Of course, our tour was accompanied by music – carefully selected by our guide from his iPhone – and this led to another rediscovery: a song I’d forgotten but one that just got to me as soon as I heard it again:
There are places I remember all my life
Though some have changed
Some forever, not for better
Some have gone and some remain
All these places have their moments
Of lovers and friends
I still can recall
Some are dead and some are living
In my life I loved them all.
Surely, that song – “In My Life” – should be a hot contender for adoption as the planners’ and urban designers’ anthem. Perhaps you don’t have to fall in love with a place – and its people – to plan it, but in my experience it helps enormously if you do, and you’ll almost certainly do a better job. To love is to understand the whole picture – strengths and weaknesses, beauty and blemishes; learning with an open mind, accepting and being inspired. Planning places should be approached in the same open-minded way – part of the rationale behind our new name, OpenPlan.
I’ve fallen in love with quite a few places during my career so far. They’ve certainly not all been conventionally beautiful. Hull, Hartlepool and Bethnal Green come to mind as some of the more “characterful” English examples. Further from home, Trinidad’s edgy capital city, Port of Spain, is another. Then there’s St Vincent and the Grenadines – initially the lovely, quirky island of Bequia and, more recently, the nation’s vibrant capital city, Kingstown. I’ve learned from my relationship with each place and my professional practice has been shaped by all of them.

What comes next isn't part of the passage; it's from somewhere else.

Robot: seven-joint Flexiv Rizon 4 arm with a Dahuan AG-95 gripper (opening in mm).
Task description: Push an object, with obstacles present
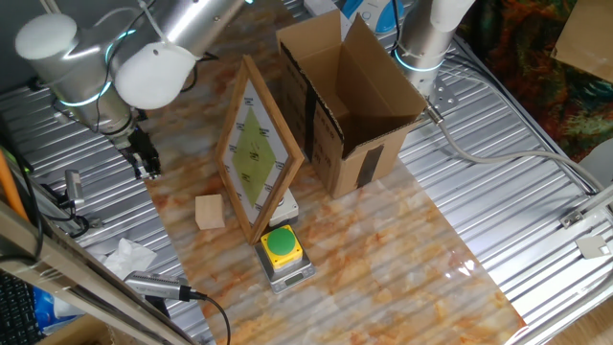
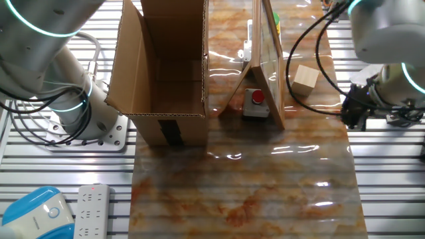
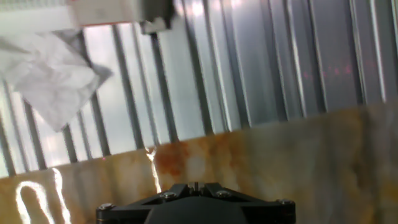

In ‘OpenPlan’ we feel that we have a name that truly reflects our ethos: to use the knowledge and experience we accumulate, whilst making sure our minds are always open to new insights and understanding, and to apply this to the task of helping build better places so that people can enjoy better lives. Because really, plans have to reflect and respond to the lives of the people who will live them. As John Lennon said, “Life is what happens when you’re busy making other plans’.